A lógica da expansão do ensino superior está intercalada com as concepções capitalistas e ao analisarmos esse movimento de expansão podemos perceber que os investimentos foram realizados na área pública, mas também no setor privado, tendo este último prevalecido durante o período analisado. Logo, compreende-se que a opção escolhida pelo Estado para tratar a questão do acesso à Educação Superior foi também por meio do incentivo do setor educacional privado, o que reduz a participação e a responsabilidade do governo.
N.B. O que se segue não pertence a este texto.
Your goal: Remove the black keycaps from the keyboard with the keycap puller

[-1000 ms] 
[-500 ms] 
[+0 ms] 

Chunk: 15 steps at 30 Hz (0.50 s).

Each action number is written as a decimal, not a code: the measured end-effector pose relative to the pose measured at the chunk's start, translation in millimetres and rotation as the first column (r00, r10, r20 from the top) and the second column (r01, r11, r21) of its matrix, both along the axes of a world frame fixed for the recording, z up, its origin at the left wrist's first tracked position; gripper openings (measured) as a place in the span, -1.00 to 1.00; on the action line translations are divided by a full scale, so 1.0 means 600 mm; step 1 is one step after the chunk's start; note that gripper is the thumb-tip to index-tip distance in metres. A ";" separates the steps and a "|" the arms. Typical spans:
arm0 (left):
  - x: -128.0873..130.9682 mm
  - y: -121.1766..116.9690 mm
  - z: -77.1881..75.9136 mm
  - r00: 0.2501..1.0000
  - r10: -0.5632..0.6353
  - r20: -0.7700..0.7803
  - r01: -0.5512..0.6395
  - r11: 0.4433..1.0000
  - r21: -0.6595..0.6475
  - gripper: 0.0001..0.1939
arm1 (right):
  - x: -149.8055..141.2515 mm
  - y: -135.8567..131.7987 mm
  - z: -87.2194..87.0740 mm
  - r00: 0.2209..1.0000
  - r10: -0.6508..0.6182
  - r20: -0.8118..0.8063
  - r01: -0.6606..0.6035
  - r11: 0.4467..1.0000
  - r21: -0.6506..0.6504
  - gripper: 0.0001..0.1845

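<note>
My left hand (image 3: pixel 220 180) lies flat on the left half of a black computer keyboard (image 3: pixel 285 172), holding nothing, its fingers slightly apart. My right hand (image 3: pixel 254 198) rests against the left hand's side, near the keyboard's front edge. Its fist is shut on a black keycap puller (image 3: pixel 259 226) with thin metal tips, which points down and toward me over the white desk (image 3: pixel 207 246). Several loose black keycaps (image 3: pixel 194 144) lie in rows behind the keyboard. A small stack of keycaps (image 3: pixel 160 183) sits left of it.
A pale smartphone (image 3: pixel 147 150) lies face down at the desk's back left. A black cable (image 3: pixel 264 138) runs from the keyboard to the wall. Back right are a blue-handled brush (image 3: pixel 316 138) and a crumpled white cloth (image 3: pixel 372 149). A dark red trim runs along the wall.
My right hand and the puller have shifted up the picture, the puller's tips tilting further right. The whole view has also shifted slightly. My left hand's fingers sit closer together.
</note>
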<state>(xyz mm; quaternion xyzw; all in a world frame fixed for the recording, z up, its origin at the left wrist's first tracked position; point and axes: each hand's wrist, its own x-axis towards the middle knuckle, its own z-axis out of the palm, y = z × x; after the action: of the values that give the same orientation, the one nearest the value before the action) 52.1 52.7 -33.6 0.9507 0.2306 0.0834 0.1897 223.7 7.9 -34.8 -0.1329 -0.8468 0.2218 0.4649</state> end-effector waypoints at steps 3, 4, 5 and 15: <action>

Percebe-se, ainda, que a questão da democratização nas políticas educacionais brasileiras está posta como a expansão do acesso por meio de mecanismos menos onerosos para o Estado, seja através do setor privado ou público, como é o caso do REUNI, e demais políticas, sem, no entanto, aliar essas políticas aos meios necessários para uma efetiva democratização, com todos os aspectos necessários, pois para haver de fato democratização do acesso, é necessário aliar a expansão aos mecanismos de inclusão de grupos excluídos nesse nível de ensino, com qualidade e meios de permanência dos estudantes.

É dentro desse perfil de compreensão das influências das práticas neoliberais nas políticas educacionais adotadas no Brasil que se contextualiza a abordagem nas políticas educacionais de reforma e expansão do ensino superior no Brasil a partir dos pressupostos do neoliberalismo vigentes no país, principalmente a partir da década de 1990.